Le renard la ramena et parla ainsi au roi: « Tu m'as trompé une nouvelle fois, c'était la fille d'un gardien d'oies. Je reviendrai encore une fois dans huit jours, et si tu ne me donnes pas ta fille ce jour-là, tu auras des ennuis. » Le roi prit peur et, quand le renard revint, il lui donna la princesse. « Monte sur ma queue velue, Hurleburlebutz! Nous partons dans la forêt! » lui dit le renard. La princesse dut donc quitter le château sur la queue du renard, et quand ils arrivèrent à la clairière ensoleillée, le renard lui dit, à elle aussi: « Descends et épouille-moi! » Mais quand il posa sa tête sur ses genoux, la princesse fondit en larmes et dit: « Je suis fille de roi et il me faut épouiller un renard. Si j'étais à la maison, dans ma chambre, je pourrais voir mes fleurs dans le jardin! » Le renard comprit alors que c'était la bonne fiancée et il prit la forme du petit homme blanc. À présent, il était le mari de la princesse, qui dut vivre avec lui dans une petite cabane, faire la cuisine et des travaux de couture pour lui, et cela dura un certain temps. Quant au petit homme, il faisait tout pour la rendre heureuse.
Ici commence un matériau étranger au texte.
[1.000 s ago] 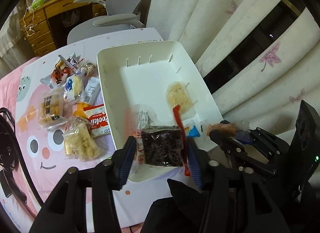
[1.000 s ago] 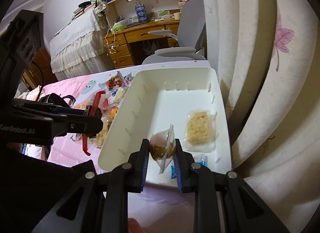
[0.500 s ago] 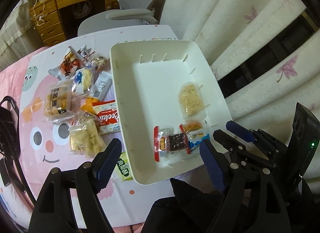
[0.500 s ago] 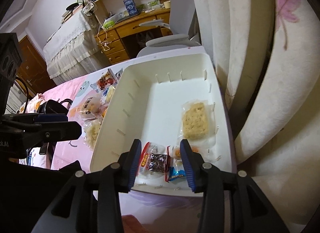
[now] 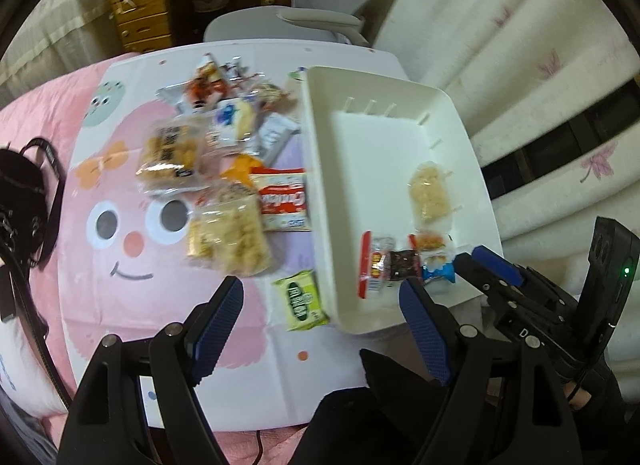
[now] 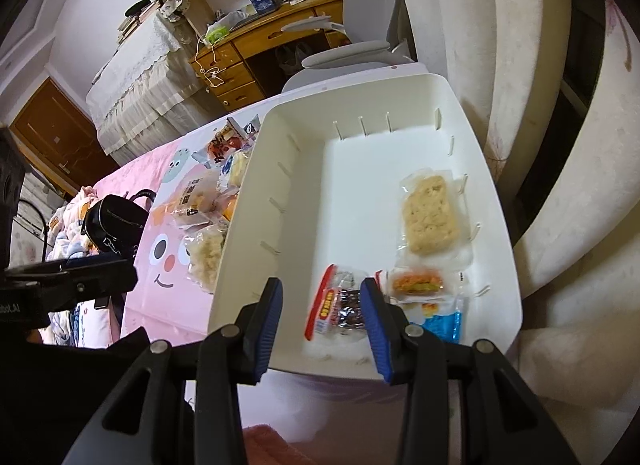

Un jour, le petit homme dit à la princesse: « Je dois partir, mais il arrivera bientôt trois colombes blanches qui voleront au ras du sol. Attrape celle qui est au milieu et, quand tu l'auras, coupe-lui tout de suite la tête, mais garde toi bien d'en attraper une autre que celle du milieu, car il arrivera sinon un grand malheur. » Le petit homme s'en fut, et il ne se passa pas longtemps avant que trois colombes blanches arrivent. La princesse fît bien attention: elle saisit celle du milieu, puis elle prit un couteau et lui coupa la tête. Mais à peine celle-ci était-elle tombée par terre qu'un beau jeune prince apparut devant la princesse et lui dit: « Une fée m'avait ensorcelé: je devais être privé de ma forme humaine pendant sept ans et, ensuite, je devais voler, sous l'apparence d'une colombe, entourée de deux autres, auprès de mon épouse. Celle-ci devait alors m'attraper et me couper la tête, mais si elle ne m'attrapait pas ou qu'elle en attrapait une autre, tout eût été fini et il n'eût plus été possible de me délivrer. C'est pour cela que je t'ai prié de bien faire attention, car je suis le petit homme gris et tu es ma femme. » La princesse en fut heureuse et ils se rendirent ensemble chez son père et, à la mort de celui-ci, ils héritèrent de son royaume.